The task: The records that follow should be returned exactly, pictures excluded.

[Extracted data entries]
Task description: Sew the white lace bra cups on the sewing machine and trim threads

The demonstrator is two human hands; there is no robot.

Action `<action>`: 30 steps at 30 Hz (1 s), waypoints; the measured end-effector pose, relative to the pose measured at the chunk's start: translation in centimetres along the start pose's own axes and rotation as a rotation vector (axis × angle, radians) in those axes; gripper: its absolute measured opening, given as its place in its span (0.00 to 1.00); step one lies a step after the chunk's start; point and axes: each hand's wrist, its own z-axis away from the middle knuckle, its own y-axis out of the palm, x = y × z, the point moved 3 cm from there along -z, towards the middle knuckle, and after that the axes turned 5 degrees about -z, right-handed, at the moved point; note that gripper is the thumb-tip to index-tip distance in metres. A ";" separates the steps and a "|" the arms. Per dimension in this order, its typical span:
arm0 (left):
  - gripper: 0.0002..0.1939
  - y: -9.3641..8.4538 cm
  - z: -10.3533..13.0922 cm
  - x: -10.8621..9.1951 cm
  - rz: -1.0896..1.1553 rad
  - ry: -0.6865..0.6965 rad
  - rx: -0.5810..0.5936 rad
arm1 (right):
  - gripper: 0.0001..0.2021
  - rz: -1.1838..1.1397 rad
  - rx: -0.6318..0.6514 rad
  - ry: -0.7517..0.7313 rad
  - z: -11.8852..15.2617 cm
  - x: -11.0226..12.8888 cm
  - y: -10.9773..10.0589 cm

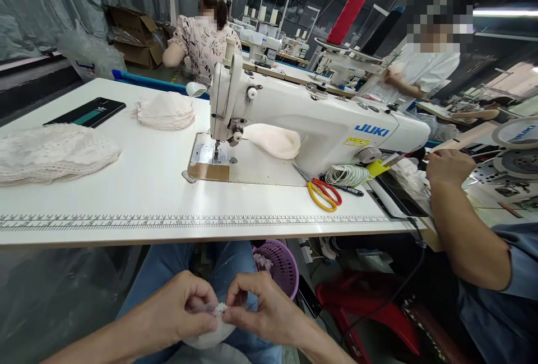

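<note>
Over my lap, both hands pinch a small white fabric piece [209,339] with a ruffled, lacy edge. My left hand [179,308] is closed on its left side, thumb and fingers pressed together. Close beside it, my right hand [263,305] grips the lacy edge between thumb and forefinger. The cloth's lower part hangs below the fingers, and my hands hide some of it. Above and beyond them stands a white sewing machine [311,109], with a pale cream fabric piece [275,141] lying under its arm.
Stacks of white fabric [54,151] and pinkish fabric [166,111] lie left on the table, near a black phone-like box [88,112]. Scissors [323,193] and a cord coil [347,175] sit right. A purple basket [288,266] stands below. A co-worker's arm [462,224] reaches in at right.
</note>
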 end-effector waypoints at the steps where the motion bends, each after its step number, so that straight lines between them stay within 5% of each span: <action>1: 0.09 0.0 0.1 0.0 0.001 -0.002 -0.005 | 0.09 -0.003 0.005 -0.002 0.0 0.0 0.0; 15: 0.07 -0.3 0.0 0.6 0.032 -0.030 -0.008 | 0.11 0.112 0.028 -0.005 -0.3 -0.3 0.5; 21: 0.17 0.1 -0.4 0.7 0.106 -0.008 0.107 | 0.10 0.158 0.099 0.006 -0.6 -0.1 0.5; 25: 0.21 0.5 -1.1 0.8 0.108 -0.035 0.080 | 0.09 0.236 0.100 0.034 -0.4 -0.2 0.5; 30: 0.26 1.1 -2.1 2.5 0.000 -0.040 0.072 | 0.09 0.367 0.235 -0.111 1.3 0.9 -2.4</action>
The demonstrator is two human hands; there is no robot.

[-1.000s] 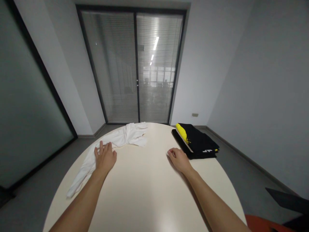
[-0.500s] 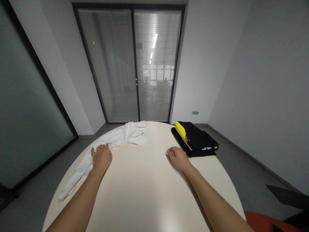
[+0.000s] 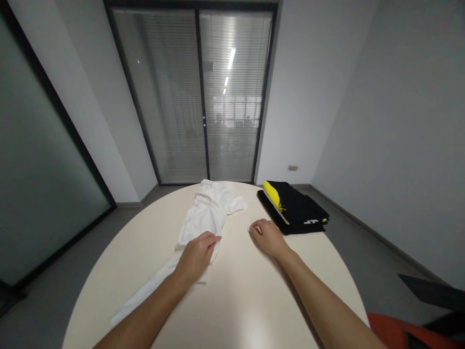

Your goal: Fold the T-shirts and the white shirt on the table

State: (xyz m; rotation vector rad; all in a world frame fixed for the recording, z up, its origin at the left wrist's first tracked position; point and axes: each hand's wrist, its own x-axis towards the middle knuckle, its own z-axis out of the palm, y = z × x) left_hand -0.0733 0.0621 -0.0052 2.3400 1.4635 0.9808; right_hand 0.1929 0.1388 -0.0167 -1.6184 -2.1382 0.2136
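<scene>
A white garment (image 3: pixel 207 215), probably a T-shirt, lies rumpled over the middle and left of the round table (image 3: pixel 250 300). My left hand (image 3: pixel 198 254) has its fingers closed on the garment's near right edge, while the lower part of the cloth trails off to the left, partly behind my forearm. My right hand (image 3: pixel 268 236) rests on the tabletop with fingers curled together, and nothing shows in them. Just beyond it, on the right, sits a folded stack of black clothes (image 3: pixel 298 206) with a yellow print and small white marks.
An orange and black chair (image 3: pixel 395 329) stands at the lower right, beside the table edge. Past the far edge are a dark-framed glass door with blinds (image 3: pixel 232 145) and grey walls. A frosted glass panel (image 3: pixel 43 169) is at the left.
My left hand has pulled the white garment to the right and nearer to me, from the table's left edge to its middle. My right hand has stayed in place.
</scene>
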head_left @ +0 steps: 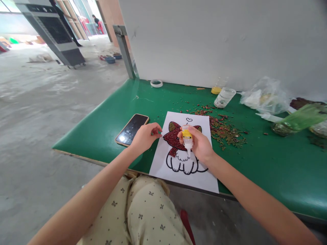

Output for this exercise:
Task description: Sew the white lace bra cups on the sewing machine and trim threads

The demonstrator is two human hands; there is no robot.

Action `<action>`: 30 steps at 30 Hz (1 s), waypoints; the measured end-effector pose, relative to the pose measured at the chunk's start: translation in centimetres along the start pose's own axes and rotation as a rotation vector (axis × angle, radians) in those axes; gripper: its absolute measured opening, given as its place in its span (0.00 to 1.00); step one lies a step after the chunk's start; point and axes: each hand's wrist, its own z-axis away from the middle knuckle, its own y-axis out of the palm, x = y × z, the point moved 3 cm from there along -z, towards the middle knuckle, and after that the axes turned 5 degrees about -z, right-handed, at the moved point; note that gripper is the thumb-tip to index-tip distance in metres. A ";" separates the steps and a "|" the arms. Per dimension in this order, its typical span:
arm0 (left):
  - gripper: 0.0002..0.1939
  - y: -9.3641..8.4538 cm
  - z: -10.3533..13.0922 cm
  - x: -10.8621..9.1951 cm
  - rz: -1.0896..1.1553 rad
  - ry: -0.6865..0.6965 rad
  - rx: -0.5810..0.5936 rad
arm1 (right):
  - gripper: 0.0001..0.2021
  - rz: -1.1838..1.1397 rad
  - rx: -0.6318..0.6514 rad
  - ry: -0.7517..0.7313 rad
  - z: -11.8852..15.2617 cm
  - x: -11.0226..12.8888 cm
  - y: -10.9773..10.0589 cm


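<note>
Over my lap, both hands pinch a small white fabric piece [209,339] with a ruffled, lacy edge. My left hand [179,308] is closed on its left side, thumb and fingers pressed together. Close beside it, my right hand [263,305] grips the lacy edge between thumb and forefinger. The cloth's lower part hangs below the fingers, and my hands hide some of it. Above and beyond them stands a white sewing machine [311,109], with a pale cream fabric piece [275,141] lying under its arm.
Stacks of white fabric [54,151] and pinkish fabric [166,111] lie left on the table, near a black phone-like box [88,112]. Scissors [323,193] and a cord coil [347,175] sit right. A purple basket [288,266] stands below. A co-worker's arm [462,224] reaches in at right.
</note>
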 end-effector waypoints at the steps where the motion bends, each after its step number, so that straight lines between them stay within 5% of each span: <action>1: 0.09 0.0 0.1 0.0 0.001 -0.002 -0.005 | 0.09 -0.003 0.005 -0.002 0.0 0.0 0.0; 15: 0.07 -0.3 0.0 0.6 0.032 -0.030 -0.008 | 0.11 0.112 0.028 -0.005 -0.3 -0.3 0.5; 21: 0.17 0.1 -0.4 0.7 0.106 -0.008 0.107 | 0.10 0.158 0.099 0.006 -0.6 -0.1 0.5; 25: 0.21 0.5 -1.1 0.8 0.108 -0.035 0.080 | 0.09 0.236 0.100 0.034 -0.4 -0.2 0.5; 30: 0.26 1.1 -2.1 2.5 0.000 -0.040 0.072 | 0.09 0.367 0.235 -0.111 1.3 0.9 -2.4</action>
The demonstrator is two human hands; there is no robot.

[-1.000s] 
[-0.500s] 
[+0.000s] 

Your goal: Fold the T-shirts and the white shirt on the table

State: (xyz m; rotation vector rad; all in a world frame fixed for the recording, z up, its origin at the left wrist's first tracked position; point and axes: each hand's wrist, its own x-axis towards the middle knuckle, its own z-axis out of the palm, y = z × x) left_hand -0.0733 0.0621 -0.0052 2.3400 1.4635 0.9808; right_hand 0.1929 0.1388 -0.0167 -1.6184 -2.1382 0.2136
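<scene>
A white garment (image 3: pixel 207 215), probably a T-shirt, lies rumpled over the middle and left of the round table (image 3: pixel 250 300). My left hand (image 3: pixel 198 254) has its fingers closed on the garment's near right edge, while the lower part of the cloth trails off to the left, partly behind my forearm. My right hand (image 3: pixel 268 236) rests on the tabletop with fingers curled together, and nothing shows in them. Just beyond it, on the right, sits a folded stack of black clothes (image 3: pixel 298 206) with a yellow print and small white marks.
An orange and black chair (image 3: pixel 395 329) stands at the lower right, beside the table edge. Past the far edge are a dark-framed glass door with blinds (image 3: pixel 232 145) and grey walls. A frosted glass panel (image 3: pixel 43 169) is at the left.
My left hand has pulled the white garment to the right and nearer to me, from the table's left edge to its middle. My right hand has stayed in place.
</scene>
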head_left @ +0 steps: 

With this, the answer is done.